Rollup jobs: Averages are Sums, ok! How can I visualize the actual averages in a Line Graph?

Elastic Stack Kibana
1

Hello all,

I know that in rollup jobs elasticseach stores averages as sums of values (see ES 6.3.2 Rollup avg metric does a sum instead?).

In this example can be seen how the average CPU is above 100 % becasue is the sum of CPU values for all the 15 samples of the 5m interval:

imagen
imagen.png1511×753 61.5 KB

Note that maximum and minimum values are in the correct range (0..100).

My question is regaring how to graph the actual averages using Kibana Line Graphs.
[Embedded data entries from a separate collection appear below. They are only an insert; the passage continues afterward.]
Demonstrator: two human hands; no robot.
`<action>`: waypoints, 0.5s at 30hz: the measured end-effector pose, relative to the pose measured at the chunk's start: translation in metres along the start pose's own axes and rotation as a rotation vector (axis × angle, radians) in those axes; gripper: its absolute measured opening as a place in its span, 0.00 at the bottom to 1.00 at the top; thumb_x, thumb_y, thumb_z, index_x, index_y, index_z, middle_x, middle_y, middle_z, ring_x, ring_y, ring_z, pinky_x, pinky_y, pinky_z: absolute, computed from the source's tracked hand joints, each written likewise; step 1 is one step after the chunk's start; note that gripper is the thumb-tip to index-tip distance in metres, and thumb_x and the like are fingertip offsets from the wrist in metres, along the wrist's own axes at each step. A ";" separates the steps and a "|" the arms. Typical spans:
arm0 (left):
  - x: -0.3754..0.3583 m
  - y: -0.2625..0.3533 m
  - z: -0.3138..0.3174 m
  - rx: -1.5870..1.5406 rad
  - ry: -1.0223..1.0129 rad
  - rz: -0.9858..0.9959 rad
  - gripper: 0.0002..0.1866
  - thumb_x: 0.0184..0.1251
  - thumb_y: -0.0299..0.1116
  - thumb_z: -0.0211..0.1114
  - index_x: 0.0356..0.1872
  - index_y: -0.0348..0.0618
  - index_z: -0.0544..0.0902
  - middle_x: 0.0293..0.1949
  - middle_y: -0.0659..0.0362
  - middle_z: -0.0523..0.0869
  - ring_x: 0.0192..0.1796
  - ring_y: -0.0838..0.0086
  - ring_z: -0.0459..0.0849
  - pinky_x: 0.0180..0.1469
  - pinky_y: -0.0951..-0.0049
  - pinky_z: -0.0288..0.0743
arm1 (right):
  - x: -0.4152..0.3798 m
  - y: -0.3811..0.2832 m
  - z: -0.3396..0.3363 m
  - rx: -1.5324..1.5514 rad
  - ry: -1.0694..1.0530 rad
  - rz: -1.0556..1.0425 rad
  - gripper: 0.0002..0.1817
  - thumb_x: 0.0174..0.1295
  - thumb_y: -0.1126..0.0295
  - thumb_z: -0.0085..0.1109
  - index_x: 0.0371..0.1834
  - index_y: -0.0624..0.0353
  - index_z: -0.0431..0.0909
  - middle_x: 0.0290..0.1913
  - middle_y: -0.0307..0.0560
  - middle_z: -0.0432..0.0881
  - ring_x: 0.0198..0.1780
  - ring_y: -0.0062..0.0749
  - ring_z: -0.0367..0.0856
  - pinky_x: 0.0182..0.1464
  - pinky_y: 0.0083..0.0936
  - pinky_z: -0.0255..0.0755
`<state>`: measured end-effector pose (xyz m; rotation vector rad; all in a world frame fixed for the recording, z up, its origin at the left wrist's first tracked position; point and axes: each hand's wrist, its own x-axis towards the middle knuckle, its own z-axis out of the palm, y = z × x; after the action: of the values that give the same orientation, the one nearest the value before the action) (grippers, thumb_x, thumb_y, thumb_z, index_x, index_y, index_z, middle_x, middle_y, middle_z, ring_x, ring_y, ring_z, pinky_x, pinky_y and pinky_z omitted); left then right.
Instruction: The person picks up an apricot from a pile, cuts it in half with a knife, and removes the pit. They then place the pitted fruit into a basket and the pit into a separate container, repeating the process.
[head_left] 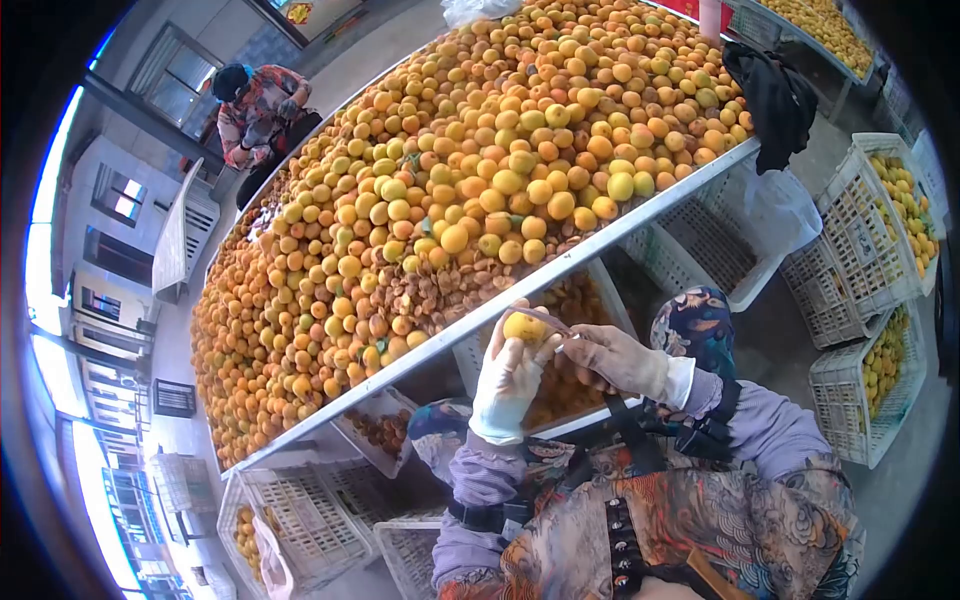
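My left hand, in a white glove, is closed around a yellow apricot just past the table's near edge. My gloved right hand is closed on a small knife, whose thin dark blade lies against the apricot; its handle is mostly hidden in the fingers. Below both hands is a crate with orange-brown fruit pieces in it. On the table in front lie a brown heap of pits or cut pieces and a great pile of whole apricots.
The table's metal edge runs diagonally before me. Plastic crates stand at lower left, and stacked crates of fruit at right. A black garment hangs over the table corner. Another person sits across the table.
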<state>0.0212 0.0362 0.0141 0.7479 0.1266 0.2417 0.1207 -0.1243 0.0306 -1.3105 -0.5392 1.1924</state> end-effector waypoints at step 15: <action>-0.029 -0.022 -0.005 -0.176 -0.005 0.031 0.31 0.66 0.40 0.61 0.66 0.40 0.61 0.62 0.50 0.71 0.63 0.60 0.70 0.67 0.61 0.61 | -0.008 0.024 0.026 -0.299 0.181 -0.138 0.18 0.67 0.57 0.53 0.44 0.64 0.73 0.28 0.41 0.78 0.30 0.24 0.74 0.34 0.26 0.69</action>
<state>-0.0040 0.0159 -0.0039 0.5753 0.0875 0.2770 0.0870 -0.1241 0.0173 -1.5897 -0.6822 0.8921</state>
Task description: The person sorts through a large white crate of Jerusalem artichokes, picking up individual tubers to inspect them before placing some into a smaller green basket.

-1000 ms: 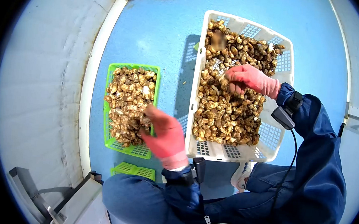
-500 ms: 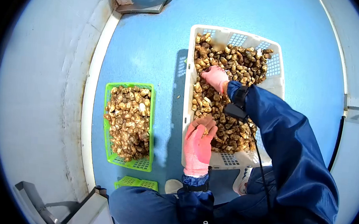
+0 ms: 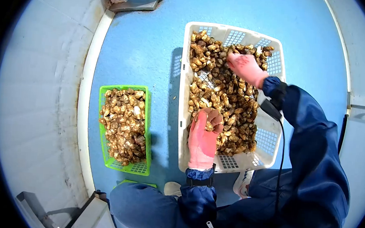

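Shells fill the green basket on the left. Left hand curls its fingers around one shell in the white crate. Right hand, fingers bent, digs at the far end. Sorting seems underway; next, a firm grip to lift.

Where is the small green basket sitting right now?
In the head view, the green basket sits on the blue floor, to the left of the white crate and beside the pale curb.
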### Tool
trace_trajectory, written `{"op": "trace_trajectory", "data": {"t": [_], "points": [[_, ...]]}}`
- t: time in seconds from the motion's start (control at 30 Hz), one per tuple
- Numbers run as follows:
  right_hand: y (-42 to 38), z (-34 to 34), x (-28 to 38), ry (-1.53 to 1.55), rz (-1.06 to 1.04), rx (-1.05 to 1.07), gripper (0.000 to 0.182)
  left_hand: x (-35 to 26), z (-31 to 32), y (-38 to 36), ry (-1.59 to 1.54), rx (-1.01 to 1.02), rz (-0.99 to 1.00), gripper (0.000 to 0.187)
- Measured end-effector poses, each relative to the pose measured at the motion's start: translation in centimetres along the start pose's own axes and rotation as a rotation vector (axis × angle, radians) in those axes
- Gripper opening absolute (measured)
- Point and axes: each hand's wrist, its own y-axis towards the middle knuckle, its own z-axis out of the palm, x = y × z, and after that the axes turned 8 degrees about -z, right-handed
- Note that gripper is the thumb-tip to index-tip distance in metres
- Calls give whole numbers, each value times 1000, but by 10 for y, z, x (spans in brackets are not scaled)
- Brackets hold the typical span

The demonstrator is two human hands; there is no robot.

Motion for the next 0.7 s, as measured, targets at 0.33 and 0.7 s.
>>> {"op": "trace_trajectory", "data": {"t": [0.33,0.7], "points": [[-14,43,3,65,91,64,24,16,22,-6,61,14,42,29],[-2,35,30,120,258,249,43,17,12,-8,90,-149,-83,29]]}}
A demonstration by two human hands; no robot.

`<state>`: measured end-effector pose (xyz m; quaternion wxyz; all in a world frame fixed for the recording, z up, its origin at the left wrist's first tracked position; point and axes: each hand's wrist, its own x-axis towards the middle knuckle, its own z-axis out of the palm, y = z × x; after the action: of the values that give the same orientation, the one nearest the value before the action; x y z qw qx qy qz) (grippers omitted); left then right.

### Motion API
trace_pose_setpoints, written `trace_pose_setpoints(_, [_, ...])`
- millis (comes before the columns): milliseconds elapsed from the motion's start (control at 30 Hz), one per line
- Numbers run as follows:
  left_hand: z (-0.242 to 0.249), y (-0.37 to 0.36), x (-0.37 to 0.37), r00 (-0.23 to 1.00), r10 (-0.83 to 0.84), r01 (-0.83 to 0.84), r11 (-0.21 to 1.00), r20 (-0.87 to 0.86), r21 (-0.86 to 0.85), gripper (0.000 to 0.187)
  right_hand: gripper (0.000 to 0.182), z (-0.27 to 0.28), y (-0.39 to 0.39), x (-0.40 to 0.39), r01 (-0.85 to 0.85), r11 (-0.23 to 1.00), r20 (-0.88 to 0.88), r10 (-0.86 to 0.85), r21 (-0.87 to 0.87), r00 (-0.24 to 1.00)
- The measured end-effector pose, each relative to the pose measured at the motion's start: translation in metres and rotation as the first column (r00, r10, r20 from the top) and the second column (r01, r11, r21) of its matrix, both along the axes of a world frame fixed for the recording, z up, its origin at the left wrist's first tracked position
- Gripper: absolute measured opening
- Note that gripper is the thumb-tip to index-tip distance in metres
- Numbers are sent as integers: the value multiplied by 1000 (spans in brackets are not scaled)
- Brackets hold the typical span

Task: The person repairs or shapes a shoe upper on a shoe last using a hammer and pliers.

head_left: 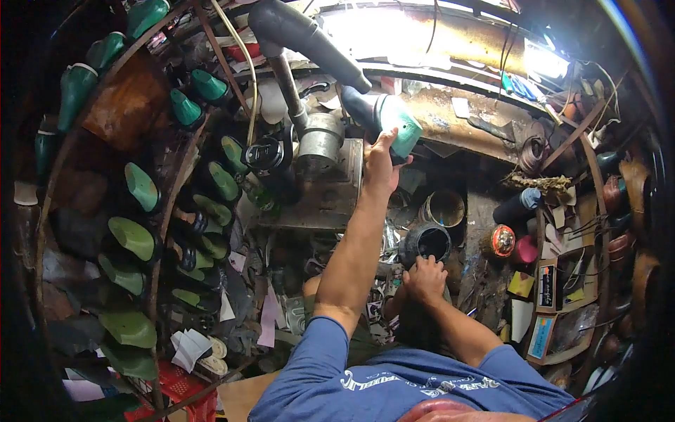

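Observation:
In my left hand, stretched out toward the bench, is a green shoe last with a dark upper on its front part. Fingers and thumb close round its heel end. The dark toe points up and left, close under the mouth of a grey pipe. My right hand lies low near my knee, fingers loosely spread and holding nothing. Its fingertips are right by the rim of a black round pot. Behind that pot stands a round can.
Racks of green shoe lasts fill the left side. A metal box carries the pipe's base. Along the back runs a cluttered bench under bright lamps. At right are a dark bottle, an orange-red round container and small boxes.

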<state>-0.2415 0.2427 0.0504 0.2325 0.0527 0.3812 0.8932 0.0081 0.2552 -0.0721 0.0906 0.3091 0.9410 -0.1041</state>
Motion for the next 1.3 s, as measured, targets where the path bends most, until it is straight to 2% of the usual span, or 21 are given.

When I try to visualize the average I see the intenal values (the sum) intead the acutal average (sum/count):

imagen
imagen.png1820×788 65.3 KB

As you can see the average depicted (green line) is above the maximum values. It is not the actual average, instead it represents the raw average values, that is, the sums.

What I am missing?

Thank you!

PS: ES/kibana version is 7.3.1 (docker images)

2

Hi @jrubio,

thanks for reaching out. To handle rollups correctly in visualizations, it's necessary to create a rollup index pattern. If you go into Management > Index patterns and press "Create new index pattern" you should be able to select rollup index pattern from the context menu. This will tell Kibana to do the conversion described in ES 6.3.2 Rollup avg metric does a sum instead?. It will also hide the technical field names like usage_average.avg.value and show you the regular field names which makes it possible to create visualizations as if the data isn't even rolled up - with the only difference that the aggregations you didn't activate in your rollup configuration will be greyed out.

Could you check whether the index pattern you are working with is created as rollup index pattern?
21

3

Hello Joe,

Yes, you are right my index pattern was not of type «rollup index pattern» so this is the explanation of this behaviour.

But if I do define such a index pattern I am able to see correctly the average of all my records but I cannot use the terms to parition the data, in this case by hosts (tag.source.keyword.terms.value). This field has a «?»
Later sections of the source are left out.